Thrombosis (e.g. aortic, renal vein)
Bone marrow replacement (e.g. congenital leukemia)
Kasabach-Merritt syndrome
Metabolic disease (e.g. propionic and methylmalonic acidemia)
Inherited (e.g. TAR, CAMT)
Late-onset neonatal (>72 h)
Late-onset sepsis
NEC
Congenital infection (e.g. CMV, toxoplasma, rubella, HIV)
Autoimmune
Kasabach-Merritt syndrome
Metabolic disease (e.g. propionic and methylmalonic acidemia)
Inherited (e.g. TAR, CAMT)
22.1.2 Clinical and Laboratory Features of Thrombocytopenia
22.1.2.1 Alloimmune
Neonatal alloimmune thrombocytopenia (NAIT) constitutes less than 5 % of cases of neonatal thrombocytopenia but is important to exclude due to its associated morbidity and mortality [13], and the requirement for specific platelet transfusion components matched for the alloantibodies. The diagnosis and management of this condition is dealt with in Chap. 16.

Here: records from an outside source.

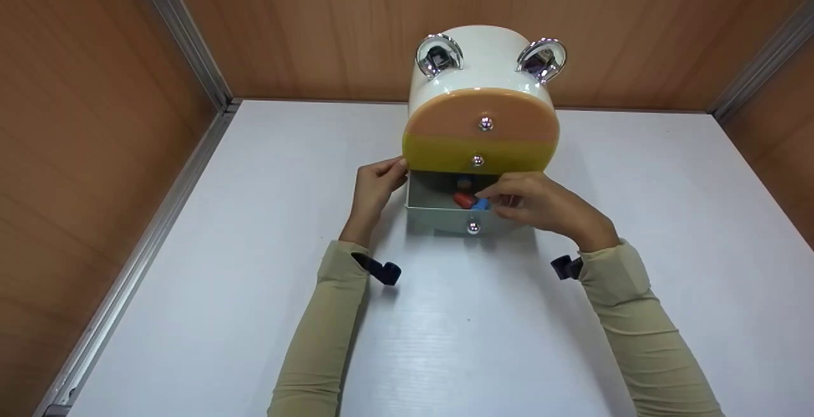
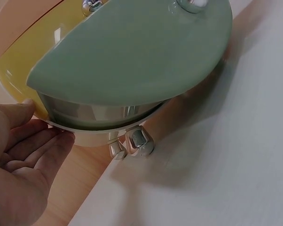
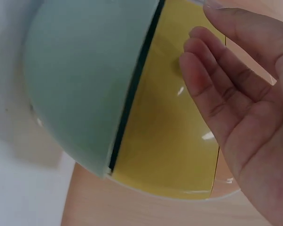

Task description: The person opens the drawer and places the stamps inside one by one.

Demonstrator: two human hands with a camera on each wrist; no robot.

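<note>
At the table's 12 o'clock stands the drawer box, its bottom drawer open; the left hand touches its side with relaxed fingers, while the right hand pinches the small blue piece inside.

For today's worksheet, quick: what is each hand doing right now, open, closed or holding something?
Left hand: open, fingers resting against the side of the drawer box.
Right hand: over the open bottom drawer; grip cannot be told.
</note>
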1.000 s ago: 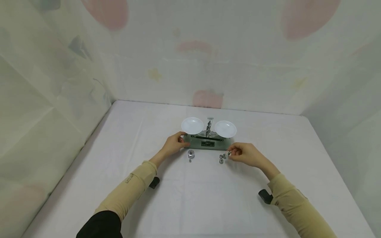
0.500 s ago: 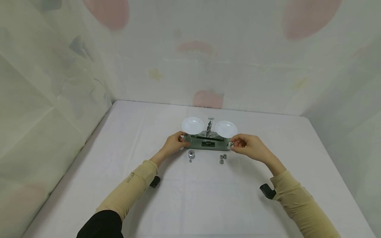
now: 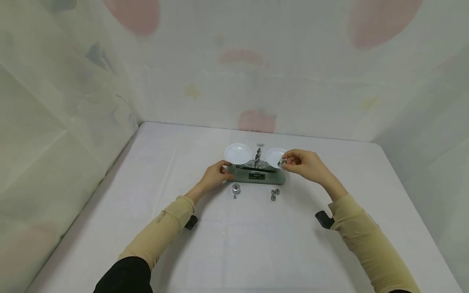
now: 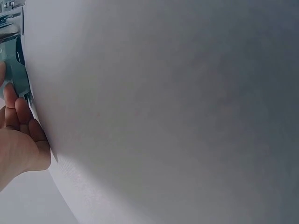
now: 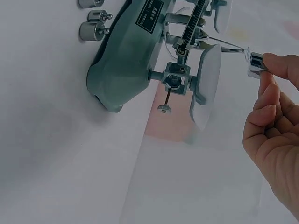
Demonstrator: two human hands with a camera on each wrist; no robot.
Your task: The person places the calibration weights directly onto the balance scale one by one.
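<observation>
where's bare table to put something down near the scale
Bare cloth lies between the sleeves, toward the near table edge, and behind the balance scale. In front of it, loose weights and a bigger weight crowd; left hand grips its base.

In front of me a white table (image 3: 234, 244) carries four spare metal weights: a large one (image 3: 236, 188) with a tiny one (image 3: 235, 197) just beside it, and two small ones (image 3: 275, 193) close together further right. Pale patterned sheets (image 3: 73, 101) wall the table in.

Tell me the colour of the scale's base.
The scale's base is a dull grey-green with a small black label, clearest in the right wrist view.
</observation>
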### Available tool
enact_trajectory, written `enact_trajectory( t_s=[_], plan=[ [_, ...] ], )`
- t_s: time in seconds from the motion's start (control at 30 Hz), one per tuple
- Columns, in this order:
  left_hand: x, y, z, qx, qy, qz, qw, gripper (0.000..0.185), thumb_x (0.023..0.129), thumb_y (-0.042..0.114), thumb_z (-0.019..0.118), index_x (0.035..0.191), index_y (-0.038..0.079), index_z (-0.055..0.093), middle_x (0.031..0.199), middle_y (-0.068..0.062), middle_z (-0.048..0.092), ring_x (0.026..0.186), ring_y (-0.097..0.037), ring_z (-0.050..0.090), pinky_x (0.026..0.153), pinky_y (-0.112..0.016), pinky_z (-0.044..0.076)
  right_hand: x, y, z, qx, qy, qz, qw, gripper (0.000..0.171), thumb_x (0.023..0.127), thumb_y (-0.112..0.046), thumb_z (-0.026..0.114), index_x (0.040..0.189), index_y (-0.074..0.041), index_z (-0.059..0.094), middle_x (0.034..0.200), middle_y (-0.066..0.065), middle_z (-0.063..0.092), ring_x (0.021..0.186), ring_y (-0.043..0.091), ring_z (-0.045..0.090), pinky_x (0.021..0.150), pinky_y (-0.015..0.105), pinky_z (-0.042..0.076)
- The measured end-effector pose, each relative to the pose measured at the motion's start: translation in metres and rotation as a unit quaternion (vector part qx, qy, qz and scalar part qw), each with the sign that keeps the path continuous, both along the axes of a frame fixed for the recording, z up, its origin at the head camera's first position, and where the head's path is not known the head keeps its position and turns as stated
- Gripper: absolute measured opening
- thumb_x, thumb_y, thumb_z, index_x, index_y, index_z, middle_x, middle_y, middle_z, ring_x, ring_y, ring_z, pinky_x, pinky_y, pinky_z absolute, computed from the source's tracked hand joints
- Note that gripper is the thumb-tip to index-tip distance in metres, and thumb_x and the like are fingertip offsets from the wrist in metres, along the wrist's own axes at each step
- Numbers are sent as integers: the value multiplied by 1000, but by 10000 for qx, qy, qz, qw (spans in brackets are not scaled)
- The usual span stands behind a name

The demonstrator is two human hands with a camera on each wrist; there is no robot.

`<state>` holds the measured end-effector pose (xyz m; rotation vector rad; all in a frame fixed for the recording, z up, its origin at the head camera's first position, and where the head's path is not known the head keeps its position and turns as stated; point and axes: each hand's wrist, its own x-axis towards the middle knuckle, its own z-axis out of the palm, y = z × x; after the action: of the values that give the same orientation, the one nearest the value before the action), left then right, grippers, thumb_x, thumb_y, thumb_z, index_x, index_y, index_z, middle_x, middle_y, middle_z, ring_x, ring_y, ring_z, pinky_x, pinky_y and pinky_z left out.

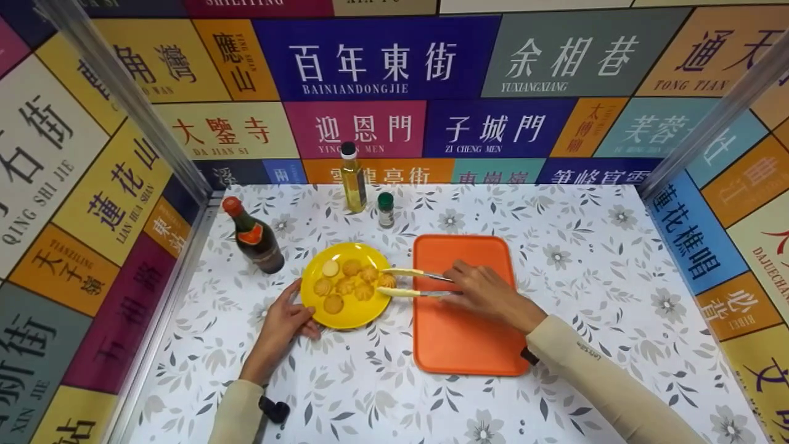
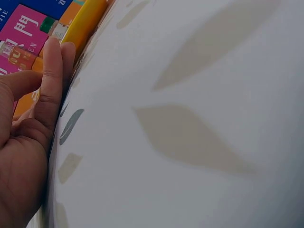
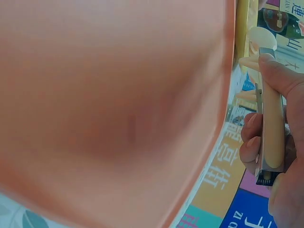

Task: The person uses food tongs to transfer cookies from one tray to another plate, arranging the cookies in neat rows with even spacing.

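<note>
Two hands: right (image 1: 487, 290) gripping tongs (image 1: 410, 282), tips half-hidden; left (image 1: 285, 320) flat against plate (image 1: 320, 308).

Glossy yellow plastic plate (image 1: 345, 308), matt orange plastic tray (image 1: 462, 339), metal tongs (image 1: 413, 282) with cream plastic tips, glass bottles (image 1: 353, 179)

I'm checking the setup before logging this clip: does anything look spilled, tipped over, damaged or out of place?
Nothing stands out. The dark bottle, oil bottle and small jar stand upright; the pieces of food sit on the yellow plate, and the orange tray lies flat.
</note>
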<state>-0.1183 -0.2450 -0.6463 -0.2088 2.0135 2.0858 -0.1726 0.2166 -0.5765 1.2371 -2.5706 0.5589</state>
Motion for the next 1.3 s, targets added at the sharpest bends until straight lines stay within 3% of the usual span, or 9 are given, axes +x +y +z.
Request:
enact_trajectory(
  t_s=[0.33, 0.77, 1.1, 1.3],
  plan=[
    [0, 0, -2, -142, -89, 35, 9999, 78, 109, 5, 67, 175, 20, 29, 87, -27, 76, 65, -30, 76, 63, -39, 69, 2, -9, 2, 108, -32, 133, 9998, 41, 91, -32, 93, 114, -3, 74, 94, 6, 58, 58, 17, 48, 50, 28, 44],
    [0, -1, -2, -70, -98, -6, 9999, 78, 110, 6, 67, 176, 20, 28, 89, -27, 76, 66, -30, 76, 65, -40, 69, 6, -20, 5, 96, -58, 399, 9991, 40, 92, -32, 92, 112, -2, 74, 94, 7, 58, 59, 17, 49, 50, 27, 47],
    [0, -1, -1, -144, -31, -105, 9998, 75, 111, 9, 67, 175, 21, 29, 91, -28, 76, 69, -31, 77, 68, -40, 70, 8, -25, 2, 286, 108, 404, 9987, 43, 91, -37, 93, 106, -3, 71, 91, 5, 54, 56, 13, 41, 47, 28, 42],
    [0, -1, -1, -187, -82, -126, 9997, 75, 112, 10, 66, 176, 21, 28, 93, -28, 76, 69, -31, 77, 68, -40, 70, 11, -30, 3, 288, 42, 406, 9988, 43, 92, -37, 92, 109, -2, 73, 91, 4, 55, 58, 16, 45, 48, 29, 45]
  ],
)
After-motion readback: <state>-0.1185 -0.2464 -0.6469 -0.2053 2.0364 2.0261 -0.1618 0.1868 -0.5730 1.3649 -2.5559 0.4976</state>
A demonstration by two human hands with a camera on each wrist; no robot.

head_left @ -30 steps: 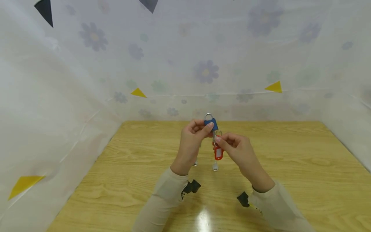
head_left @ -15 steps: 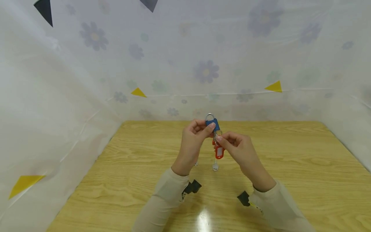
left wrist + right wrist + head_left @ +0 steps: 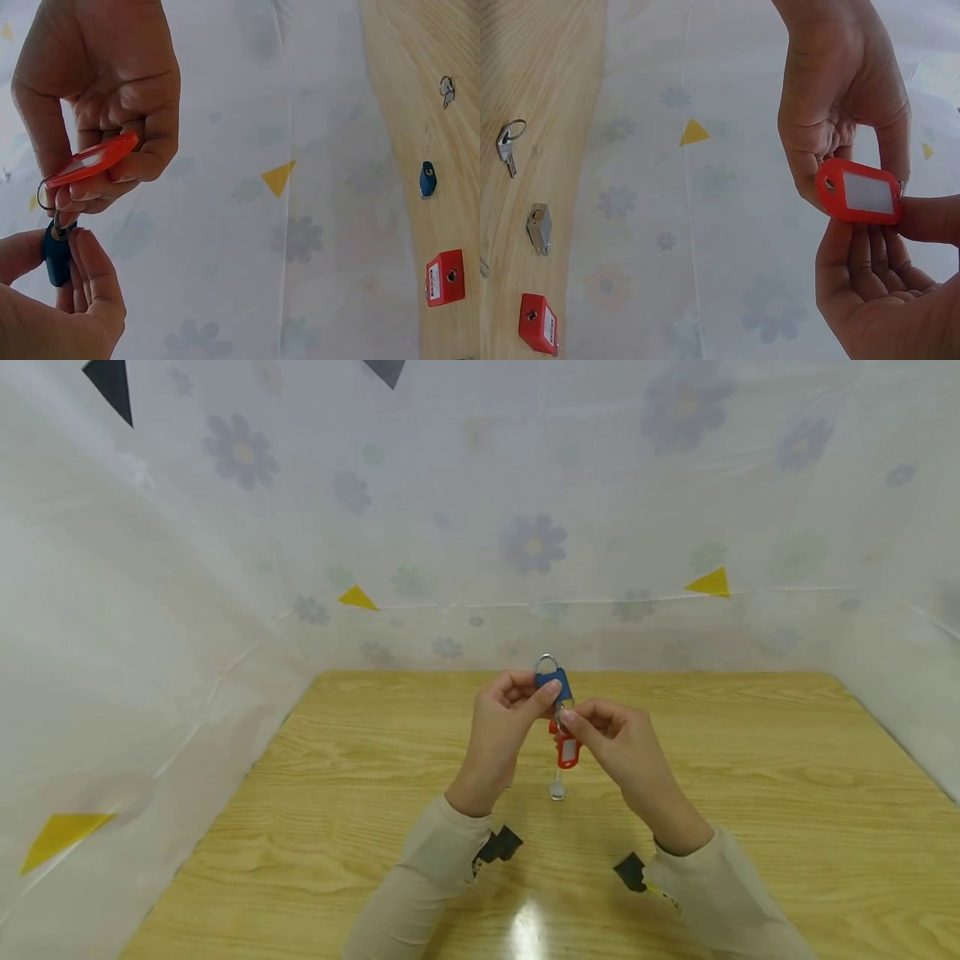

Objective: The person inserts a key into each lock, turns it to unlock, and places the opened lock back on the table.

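From the head view the left hand (image 3: 501,727) grasps a blue padlock (image 3: 555,680) above the worktop (image 3: 750,777), while the right hand (image 3: 617,745) pinches the key at its base, the orange tag (image 3: 567,750) dangling. Only the wrist views show a red padlock (image 3: 538,324), a silver padlock (image 3: 539,227) and a loose key (image 3: 508,144) lying on the wood. The pinched key is hidden by the fingers (image 3: 90,262).

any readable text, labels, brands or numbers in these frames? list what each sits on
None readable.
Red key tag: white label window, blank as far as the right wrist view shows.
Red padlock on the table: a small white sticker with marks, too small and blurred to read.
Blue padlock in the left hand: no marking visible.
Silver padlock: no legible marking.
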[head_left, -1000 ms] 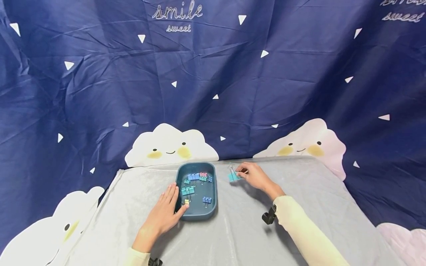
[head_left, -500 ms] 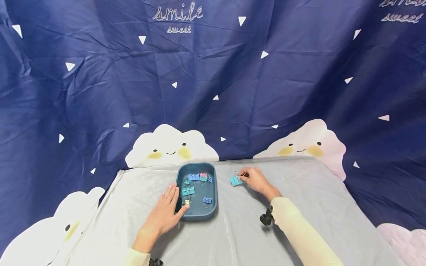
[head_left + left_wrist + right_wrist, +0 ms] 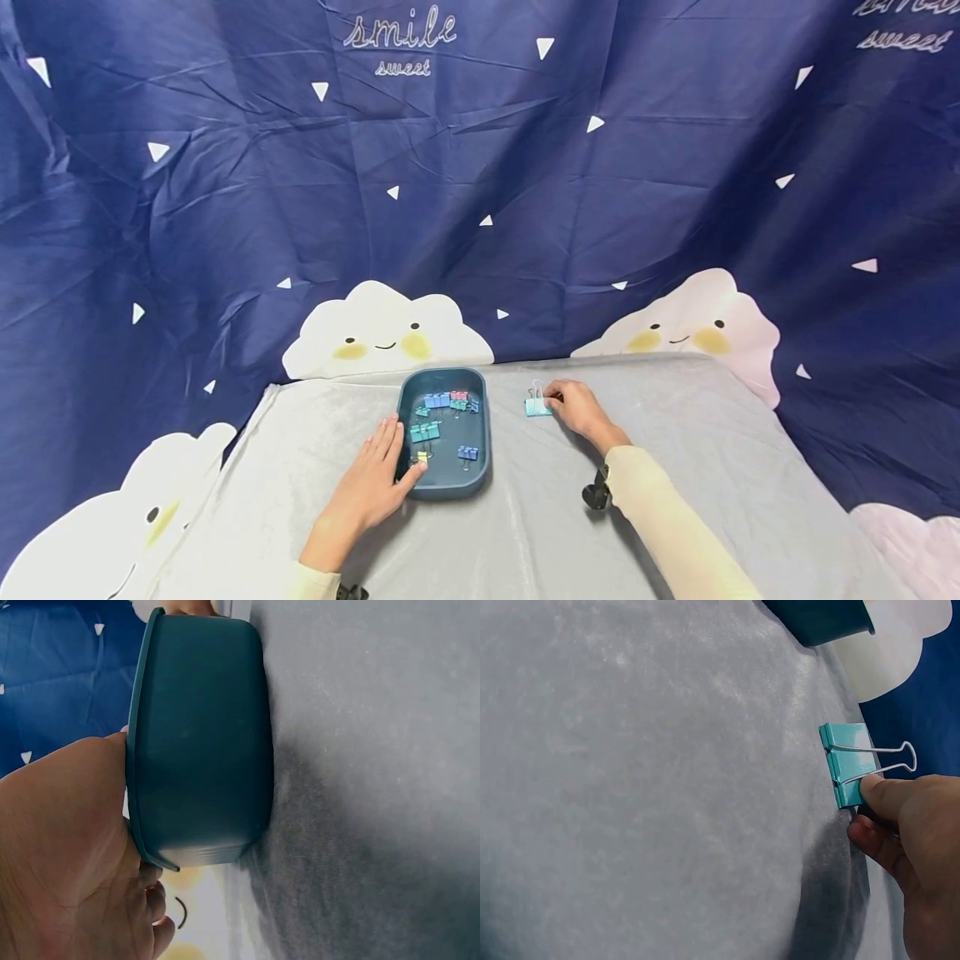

22.1.2.2 Congenital Infection
The toxoplasma, rubella, cytomegalovirus, herpes (TORCH) viral infections can cause thrombocytopenia although the exact mechanism is unclear. Parvovirus can also cause thrombocytopenia through suppression of bone marrow and megakaryocyte colony formation [14]. Other viruses known to cause thrombocytopenia include enterovirus, Coxsackie virus, adenovirus, Epstein-Barr virus, and dengue virus. HIV is known to infect megakaryocytes and suppress colony growth [15] and is so frequently associated with neonatal thrombocytopenia that it has been suggested as a screening tool [16].
22.1.2.3 Aneuploidies
Thrombocytopenia is common although rarely severe in the trisomies 18 (86 %), 13 (31 %), and 21 (6 %), as well as in Turner syndrome (31 %) [17]. The mechanism of thrombocytopenia in trisomies 13 and 18 is unknown although it may have its etiology in chronic fetal hypoxia. Thrombocytopenia in trisomy 21 is similar to that seen in growth-restricted infants: neutropenia, polycythemia and increased circulating normoblasts. Ten percent of infants with Down syndrome, however, develop a clonal preleukemic disorder showing increased myeloblasts and variable levels of thrombocytopenia, and 20–30 % of these babies will develop acute megakaryoblastic leukemia within the first 5 years of life [18]. It is thought that trisomy of chromosome 21 disturbs fetal hemopoiesis and predisposes to mutations in the GATA1 gene, a key megakaryocyte/erythroid transcription factor [19].
22.1.2.4 Autoimmune
Autoimmune conditions such as maternal idiopathic thrombocytopenic purpura, which may occur in association with systemic lupus erythematosus, can also cause thrombocytopenia in the fetus and neonate. This is dealt with in Chap. 15.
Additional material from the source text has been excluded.